**Task to carry out**
Only one stretch of the data below is wanted: the lines starting at the one with "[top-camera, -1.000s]" and ending at the one with "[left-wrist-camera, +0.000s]", both included, given again exactly.

**Provided material**
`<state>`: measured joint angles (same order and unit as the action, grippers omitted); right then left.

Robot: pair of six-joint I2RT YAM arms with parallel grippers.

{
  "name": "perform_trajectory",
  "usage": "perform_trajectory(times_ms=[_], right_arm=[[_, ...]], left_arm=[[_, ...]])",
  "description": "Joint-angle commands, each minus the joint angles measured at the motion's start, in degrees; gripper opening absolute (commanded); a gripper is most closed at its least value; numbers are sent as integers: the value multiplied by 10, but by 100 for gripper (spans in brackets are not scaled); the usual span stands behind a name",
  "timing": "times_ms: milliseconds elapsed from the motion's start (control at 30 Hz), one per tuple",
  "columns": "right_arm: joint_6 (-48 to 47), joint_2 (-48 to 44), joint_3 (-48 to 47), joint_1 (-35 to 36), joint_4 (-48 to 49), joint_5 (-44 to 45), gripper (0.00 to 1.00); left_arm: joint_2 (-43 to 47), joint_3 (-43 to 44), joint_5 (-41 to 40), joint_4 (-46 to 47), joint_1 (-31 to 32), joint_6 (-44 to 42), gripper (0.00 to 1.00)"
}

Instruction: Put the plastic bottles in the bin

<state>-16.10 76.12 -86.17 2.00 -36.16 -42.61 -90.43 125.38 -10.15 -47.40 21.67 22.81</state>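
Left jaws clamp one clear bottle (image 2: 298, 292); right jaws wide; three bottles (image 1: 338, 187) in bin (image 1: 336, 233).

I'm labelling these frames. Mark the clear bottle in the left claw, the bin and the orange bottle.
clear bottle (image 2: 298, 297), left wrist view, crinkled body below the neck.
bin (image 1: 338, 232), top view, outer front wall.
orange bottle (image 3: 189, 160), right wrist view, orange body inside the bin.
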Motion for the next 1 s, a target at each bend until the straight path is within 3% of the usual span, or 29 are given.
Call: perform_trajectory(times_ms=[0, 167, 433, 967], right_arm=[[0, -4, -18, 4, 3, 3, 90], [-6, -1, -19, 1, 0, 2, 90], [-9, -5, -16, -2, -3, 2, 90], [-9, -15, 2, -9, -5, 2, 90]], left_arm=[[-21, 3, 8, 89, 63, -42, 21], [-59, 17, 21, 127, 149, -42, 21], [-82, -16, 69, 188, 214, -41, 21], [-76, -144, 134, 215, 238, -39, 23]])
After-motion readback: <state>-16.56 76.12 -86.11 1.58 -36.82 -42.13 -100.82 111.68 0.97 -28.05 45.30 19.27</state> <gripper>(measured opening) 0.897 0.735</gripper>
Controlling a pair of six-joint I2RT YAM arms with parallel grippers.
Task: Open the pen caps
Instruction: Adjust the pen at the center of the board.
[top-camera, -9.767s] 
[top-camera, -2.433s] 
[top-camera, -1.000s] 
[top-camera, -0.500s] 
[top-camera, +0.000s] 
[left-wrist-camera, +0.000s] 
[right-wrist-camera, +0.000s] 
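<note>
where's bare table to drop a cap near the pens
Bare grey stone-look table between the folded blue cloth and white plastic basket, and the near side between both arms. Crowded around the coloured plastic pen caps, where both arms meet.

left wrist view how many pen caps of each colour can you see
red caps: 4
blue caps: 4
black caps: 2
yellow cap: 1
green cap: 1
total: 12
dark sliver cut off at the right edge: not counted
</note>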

**Answer area**
[top-camera, -1.000s] 
[top-camera, -0.500s] 
[top-camera, +0.000s] 
[left-wrist-camera, +0.000s] 

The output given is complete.